- _Supplied data_
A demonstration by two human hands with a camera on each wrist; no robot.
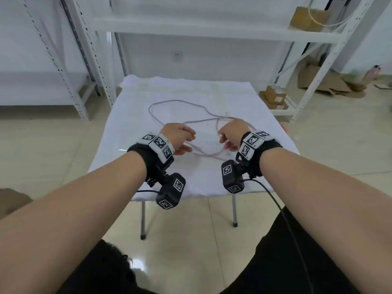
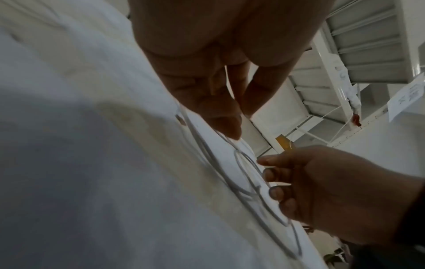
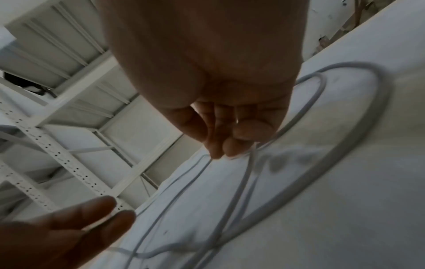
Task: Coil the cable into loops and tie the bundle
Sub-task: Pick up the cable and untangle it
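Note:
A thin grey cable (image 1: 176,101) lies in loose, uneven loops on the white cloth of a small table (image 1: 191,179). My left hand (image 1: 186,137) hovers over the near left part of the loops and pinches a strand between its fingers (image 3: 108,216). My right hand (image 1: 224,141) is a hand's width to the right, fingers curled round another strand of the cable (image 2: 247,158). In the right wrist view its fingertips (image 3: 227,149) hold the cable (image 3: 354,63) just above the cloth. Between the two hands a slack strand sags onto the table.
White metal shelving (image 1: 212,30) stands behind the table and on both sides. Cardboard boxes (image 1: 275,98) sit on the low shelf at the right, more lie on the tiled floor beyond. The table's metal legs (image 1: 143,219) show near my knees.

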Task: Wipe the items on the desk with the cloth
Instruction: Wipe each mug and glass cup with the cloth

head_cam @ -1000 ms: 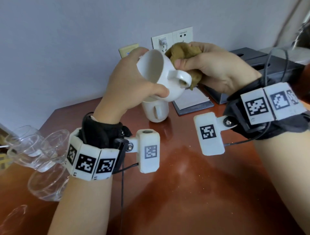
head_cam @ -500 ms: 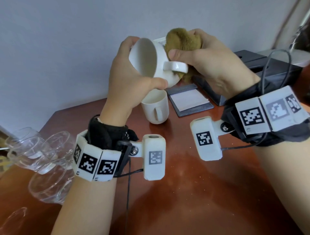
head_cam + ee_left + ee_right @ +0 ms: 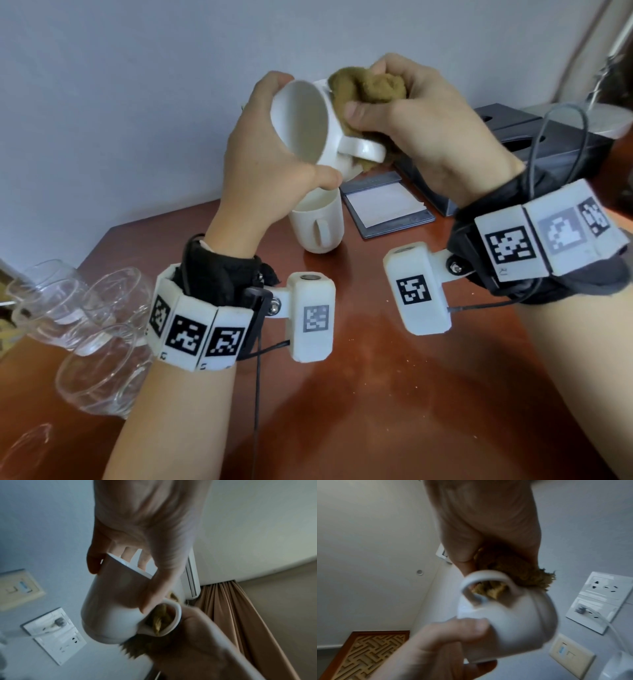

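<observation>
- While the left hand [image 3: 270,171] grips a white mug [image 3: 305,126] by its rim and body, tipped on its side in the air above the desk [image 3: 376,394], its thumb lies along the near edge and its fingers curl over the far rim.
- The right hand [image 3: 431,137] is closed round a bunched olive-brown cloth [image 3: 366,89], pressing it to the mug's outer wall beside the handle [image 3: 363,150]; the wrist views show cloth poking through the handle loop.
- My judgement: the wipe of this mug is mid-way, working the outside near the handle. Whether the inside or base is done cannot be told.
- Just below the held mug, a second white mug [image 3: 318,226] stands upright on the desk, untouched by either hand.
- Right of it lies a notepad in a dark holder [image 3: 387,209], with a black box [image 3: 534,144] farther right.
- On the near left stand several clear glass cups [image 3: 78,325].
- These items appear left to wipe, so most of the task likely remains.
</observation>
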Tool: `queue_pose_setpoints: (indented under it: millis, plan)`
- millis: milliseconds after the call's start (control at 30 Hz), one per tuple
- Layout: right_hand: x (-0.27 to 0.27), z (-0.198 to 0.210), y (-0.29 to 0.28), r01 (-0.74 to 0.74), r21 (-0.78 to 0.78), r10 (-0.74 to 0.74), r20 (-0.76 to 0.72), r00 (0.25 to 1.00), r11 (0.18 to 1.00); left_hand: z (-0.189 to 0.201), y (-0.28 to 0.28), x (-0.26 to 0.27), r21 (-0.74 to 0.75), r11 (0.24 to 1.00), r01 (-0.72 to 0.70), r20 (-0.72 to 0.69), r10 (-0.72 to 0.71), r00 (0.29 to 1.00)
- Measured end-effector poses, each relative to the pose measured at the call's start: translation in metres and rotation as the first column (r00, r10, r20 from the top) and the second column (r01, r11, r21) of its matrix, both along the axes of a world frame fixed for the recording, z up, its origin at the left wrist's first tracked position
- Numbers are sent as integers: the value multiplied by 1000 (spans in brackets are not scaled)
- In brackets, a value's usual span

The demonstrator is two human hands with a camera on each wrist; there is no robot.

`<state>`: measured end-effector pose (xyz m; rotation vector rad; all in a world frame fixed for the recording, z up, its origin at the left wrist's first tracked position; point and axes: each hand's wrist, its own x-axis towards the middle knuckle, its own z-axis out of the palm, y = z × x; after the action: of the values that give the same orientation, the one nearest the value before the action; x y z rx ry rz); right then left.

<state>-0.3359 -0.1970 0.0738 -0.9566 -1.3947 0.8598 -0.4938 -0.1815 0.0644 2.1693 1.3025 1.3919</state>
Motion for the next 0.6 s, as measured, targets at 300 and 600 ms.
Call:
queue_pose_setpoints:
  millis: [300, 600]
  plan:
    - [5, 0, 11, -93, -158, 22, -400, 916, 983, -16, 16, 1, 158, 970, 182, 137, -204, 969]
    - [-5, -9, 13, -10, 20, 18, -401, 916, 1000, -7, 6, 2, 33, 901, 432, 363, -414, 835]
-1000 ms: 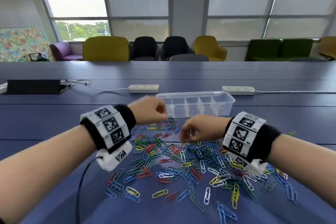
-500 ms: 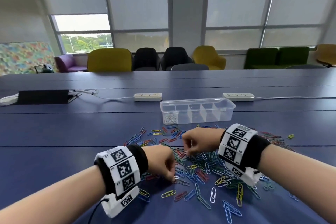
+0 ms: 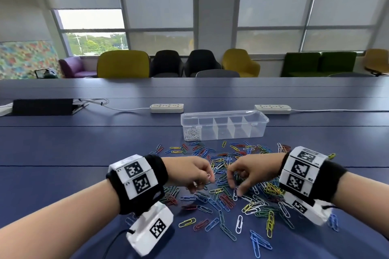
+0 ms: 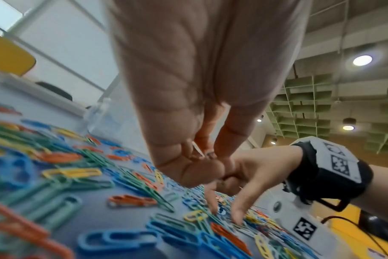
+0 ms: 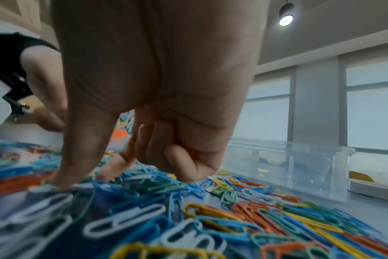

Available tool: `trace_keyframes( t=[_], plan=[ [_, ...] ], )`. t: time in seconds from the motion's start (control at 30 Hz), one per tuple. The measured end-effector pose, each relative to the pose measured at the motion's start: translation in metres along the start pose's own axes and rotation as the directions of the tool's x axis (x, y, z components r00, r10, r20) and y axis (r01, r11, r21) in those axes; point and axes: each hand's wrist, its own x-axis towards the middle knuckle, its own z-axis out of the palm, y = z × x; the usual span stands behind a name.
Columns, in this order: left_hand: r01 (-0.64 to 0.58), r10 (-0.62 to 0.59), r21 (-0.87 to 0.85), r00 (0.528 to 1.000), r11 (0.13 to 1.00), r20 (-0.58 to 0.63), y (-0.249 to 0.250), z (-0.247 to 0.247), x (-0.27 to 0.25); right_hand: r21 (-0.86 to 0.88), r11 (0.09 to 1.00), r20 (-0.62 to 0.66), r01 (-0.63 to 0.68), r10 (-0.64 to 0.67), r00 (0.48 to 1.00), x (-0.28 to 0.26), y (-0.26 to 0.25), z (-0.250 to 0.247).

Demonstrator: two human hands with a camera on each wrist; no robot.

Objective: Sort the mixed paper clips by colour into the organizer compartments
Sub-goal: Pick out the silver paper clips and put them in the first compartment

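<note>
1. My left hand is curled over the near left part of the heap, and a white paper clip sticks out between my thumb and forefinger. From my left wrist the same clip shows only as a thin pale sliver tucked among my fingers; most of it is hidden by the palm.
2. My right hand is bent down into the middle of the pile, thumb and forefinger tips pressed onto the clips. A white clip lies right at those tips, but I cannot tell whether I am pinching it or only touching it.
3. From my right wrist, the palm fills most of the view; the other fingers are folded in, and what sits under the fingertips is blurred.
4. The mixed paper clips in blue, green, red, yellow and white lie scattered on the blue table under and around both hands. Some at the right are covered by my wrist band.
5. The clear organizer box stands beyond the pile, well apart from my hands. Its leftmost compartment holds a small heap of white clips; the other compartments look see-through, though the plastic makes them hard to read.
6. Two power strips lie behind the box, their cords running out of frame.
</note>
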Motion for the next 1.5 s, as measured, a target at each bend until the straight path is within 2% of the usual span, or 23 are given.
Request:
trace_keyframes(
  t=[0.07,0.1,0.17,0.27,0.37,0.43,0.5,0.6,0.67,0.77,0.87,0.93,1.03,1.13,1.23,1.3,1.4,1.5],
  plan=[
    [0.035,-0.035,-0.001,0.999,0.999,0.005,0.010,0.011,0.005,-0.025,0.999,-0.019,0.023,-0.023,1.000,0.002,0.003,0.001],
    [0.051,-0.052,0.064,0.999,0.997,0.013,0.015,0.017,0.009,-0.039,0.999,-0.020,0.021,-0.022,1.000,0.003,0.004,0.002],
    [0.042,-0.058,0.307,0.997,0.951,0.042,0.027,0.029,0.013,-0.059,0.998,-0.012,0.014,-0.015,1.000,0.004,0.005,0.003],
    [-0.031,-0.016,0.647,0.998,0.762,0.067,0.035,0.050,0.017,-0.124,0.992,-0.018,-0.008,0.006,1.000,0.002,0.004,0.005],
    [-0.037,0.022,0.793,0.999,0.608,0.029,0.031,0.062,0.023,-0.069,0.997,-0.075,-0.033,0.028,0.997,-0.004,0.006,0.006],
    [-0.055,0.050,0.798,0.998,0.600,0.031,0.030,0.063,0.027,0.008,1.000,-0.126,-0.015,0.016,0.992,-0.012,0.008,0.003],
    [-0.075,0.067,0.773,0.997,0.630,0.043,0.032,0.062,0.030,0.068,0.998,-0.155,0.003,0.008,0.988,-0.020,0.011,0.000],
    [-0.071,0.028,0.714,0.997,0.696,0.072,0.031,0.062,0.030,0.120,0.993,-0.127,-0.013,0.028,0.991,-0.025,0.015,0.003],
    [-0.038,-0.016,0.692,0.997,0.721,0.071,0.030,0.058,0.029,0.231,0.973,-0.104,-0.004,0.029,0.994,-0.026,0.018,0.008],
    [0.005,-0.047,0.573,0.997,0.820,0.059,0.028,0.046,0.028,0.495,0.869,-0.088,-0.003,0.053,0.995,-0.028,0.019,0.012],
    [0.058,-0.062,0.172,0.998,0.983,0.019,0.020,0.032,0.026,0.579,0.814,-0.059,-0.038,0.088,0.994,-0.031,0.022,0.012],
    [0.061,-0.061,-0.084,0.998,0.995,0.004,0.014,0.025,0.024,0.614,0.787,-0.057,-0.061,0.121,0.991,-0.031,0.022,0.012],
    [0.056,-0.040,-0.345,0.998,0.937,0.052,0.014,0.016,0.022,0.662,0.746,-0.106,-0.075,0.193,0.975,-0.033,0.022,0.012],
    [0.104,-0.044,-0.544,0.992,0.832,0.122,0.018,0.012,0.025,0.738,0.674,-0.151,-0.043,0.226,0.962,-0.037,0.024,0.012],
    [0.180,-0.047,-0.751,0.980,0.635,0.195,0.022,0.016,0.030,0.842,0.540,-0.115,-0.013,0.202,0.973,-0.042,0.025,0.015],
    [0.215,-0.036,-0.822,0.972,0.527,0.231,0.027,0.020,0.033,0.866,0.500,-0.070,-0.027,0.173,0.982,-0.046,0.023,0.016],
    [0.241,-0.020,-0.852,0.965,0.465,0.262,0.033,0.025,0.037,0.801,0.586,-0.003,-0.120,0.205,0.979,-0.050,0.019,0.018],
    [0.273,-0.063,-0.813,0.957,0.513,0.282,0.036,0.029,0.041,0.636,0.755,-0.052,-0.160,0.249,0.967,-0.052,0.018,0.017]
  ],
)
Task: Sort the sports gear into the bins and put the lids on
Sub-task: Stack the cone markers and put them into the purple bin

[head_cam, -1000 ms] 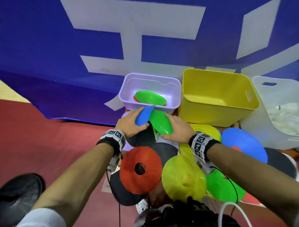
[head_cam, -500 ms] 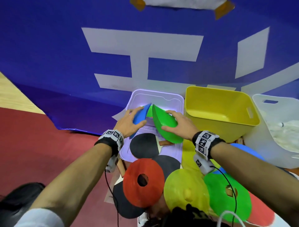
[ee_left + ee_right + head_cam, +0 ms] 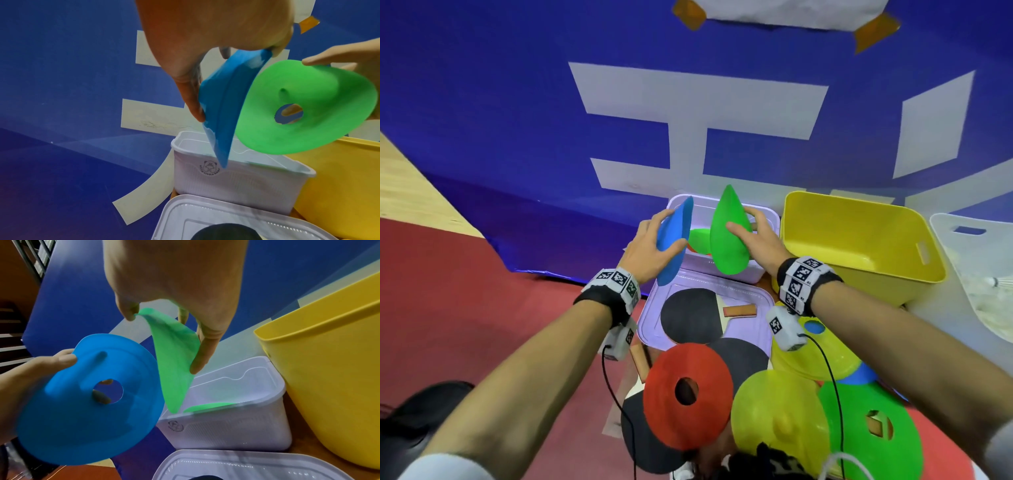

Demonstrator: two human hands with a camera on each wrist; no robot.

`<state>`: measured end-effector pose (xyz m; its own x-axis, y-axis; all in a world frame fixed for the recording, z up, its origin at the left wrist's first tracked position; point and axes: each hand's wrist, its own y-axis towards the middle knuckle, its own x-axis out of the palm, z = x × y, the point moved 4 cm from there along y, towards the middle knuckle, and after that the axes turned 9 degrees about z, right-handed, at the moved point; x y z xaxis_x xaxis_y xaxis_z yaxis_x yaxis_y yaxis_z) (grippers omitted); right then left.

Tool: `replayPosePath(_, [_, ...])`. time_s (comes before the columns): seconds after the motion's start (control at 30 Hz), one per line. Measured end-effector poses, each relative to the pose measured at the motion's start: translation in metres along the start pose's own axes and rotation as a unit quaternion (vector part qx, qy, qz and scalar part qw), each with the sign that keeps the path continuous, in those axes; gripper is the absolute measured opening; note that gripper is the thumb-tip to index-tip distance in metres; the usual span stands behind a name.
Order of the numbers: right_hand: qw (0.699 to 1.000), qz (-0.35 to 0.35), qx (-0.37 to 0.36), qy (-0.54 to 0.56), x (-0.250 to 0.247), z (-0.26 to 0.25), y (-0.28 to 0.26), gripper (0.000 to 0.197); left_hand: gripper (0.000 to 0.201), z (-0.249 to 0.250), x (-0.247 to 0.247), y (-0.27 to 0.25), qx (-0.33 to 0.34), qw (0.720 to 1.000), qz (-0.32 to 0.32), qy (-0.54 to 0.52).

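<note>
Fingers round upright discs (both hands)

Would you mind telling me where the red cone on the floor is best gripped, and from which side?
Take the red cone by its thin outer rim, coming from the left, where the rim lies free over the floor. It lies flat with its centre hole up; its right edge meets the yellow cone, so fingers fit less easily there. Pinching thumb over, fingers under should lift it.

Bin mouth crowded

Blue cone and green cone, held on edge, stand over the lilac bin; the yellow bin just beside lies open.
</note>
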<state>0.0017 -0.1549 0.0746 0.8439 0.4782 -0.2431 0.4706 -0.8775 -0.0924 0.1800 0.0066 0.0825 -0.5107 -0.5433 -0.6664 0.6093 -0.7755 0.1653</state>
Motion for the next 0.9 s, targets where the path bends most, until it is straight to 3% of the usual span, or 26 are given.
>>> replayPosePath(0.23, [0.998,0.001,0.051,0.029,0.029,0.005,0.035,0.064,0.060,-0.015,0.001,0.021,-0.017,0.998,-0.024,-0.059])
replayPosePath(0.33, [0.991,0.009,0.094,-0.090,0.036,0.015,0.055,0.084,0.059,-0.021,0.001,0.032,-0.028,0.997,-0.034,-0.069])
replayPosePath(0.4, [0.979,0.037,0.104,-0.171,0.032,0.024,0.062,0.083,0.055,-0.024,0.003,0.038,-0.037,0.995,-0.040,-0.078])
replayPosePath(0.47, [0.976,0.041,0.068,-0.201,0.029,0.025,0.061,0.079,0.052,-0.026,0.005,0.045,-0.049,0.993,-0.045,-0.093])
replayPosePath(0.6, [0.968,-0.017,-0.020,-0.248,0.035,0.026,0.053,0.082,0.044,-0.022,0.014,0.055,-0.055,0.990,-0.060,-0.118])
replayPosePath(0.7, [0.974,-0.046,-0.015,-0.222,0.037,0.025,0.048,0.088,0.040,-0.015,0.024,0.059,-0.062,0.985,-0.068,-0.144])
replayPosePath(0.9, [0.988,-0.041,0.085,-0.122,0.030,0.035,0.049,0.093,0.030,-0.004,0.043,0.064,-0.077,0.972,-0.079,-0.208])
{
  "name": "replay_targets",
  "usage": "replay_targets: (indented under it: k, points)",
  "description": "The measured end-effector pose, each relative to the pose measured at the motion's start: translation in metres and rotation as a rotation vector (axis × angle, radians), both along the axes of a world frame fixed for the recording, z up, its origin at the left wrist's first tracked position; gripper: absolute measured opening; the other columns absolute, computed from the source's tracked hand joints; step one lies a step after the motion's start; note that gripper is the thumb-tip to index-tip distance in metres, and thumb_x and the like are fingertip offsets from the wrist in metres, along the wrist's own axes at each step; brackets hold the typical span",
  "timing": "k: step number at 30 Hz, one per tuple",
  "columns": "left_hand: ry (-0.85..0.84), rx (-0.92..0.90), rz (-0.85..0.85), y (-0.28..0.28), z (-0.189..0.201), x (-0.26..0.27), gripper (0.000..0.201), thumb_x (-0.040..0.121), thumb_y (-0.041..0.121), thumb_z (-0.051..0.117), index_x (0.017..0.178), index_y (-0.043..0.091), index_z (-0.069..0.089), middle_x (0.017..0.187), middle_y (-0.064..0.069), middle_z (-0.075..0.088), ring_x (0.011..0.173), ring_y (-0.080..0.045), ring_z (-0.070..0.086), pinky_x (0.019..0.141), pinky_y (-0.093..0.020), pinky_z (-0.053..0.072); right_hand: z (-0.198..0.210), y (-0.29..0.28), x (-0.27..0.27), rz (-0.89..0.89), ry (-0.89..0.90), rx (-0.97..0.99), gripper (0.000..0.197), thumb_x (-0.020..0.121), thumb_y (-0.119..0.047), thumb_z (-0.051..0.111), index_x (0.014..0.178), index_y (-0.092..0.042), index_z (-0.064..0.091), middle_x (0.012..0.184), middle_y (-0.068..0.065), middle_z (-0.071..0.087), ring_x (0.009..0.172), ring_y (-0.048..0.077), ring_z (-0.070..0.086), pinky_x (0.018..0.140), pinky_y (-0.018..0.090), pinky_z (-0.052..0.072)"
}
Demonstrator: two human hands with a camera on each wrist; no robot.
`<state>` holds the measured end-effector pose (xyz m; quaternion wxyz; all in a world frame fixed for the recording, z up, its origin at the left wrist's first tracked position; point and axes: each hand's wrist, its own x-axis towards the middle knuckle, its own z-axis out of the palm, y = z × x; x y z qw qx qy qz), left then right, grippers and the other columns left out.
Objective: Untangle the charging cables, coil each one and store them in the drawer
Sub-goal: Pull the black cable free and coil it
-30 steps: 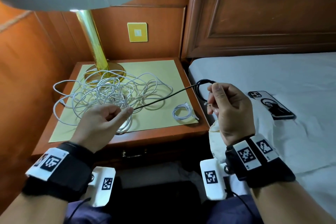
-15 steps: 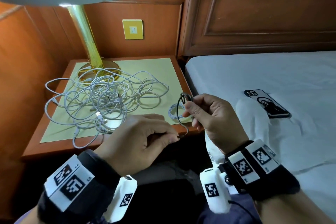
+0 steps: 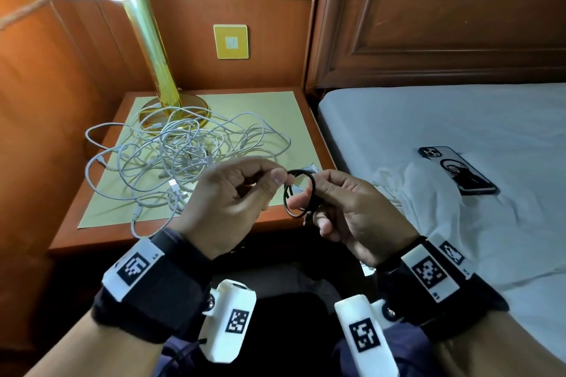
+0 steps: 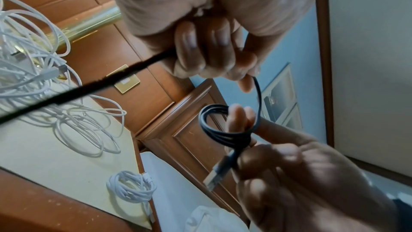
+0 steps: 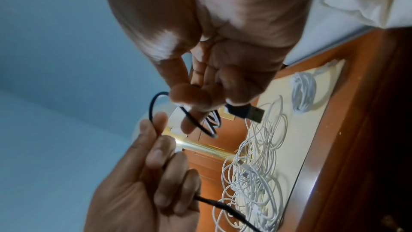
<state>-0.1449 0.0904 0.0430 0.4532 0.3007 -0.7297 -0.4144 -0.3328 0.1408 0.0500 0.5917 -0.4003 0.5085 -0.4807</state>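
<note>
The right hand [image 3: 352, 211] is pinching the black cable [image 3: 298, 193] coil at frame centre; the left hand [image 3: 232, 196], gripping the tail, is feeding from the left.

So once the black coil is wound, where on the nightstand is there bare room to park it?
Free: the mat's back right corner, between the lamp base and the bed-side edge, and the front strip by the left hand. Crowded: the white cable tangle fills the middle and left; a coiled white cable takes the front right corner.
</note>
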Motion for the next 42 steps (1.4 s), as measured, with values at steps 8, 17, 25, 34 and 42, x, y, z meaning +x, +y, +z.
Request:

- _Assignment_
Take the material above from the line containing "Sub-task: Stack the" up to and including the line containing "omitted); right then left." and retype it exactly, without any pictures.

- _Answer area_
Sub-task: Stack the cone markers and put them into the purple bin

[head_cam, -1000 ms] 
[head_cam, -500 ms] 
[ee_left + ee_right + head_cam, +0 ms] 

Demonstrator: two human hands with a camera on each wrist; no robot.

`<state>`: measured end-effector pose (xyz m; its own x-axis, y-axis; all in a world frame fixed for the recording, z up, its origin at the left wrist's first tracked position; point and axes: each hand's wrist, its own y-axis towards the middle knuckle, its own x-axis out of the palm, z = x × y, the point moved 4 cm from there along y, towards the middle knuckle, and after that the axes turned 9 degrees about z, right-handed, at the moved point; x y z xaxis_x xaxis_y xaxis_z yaxis_x yaxis_y yaxis_z) (grippers omitted); right then left.

No additional output is required.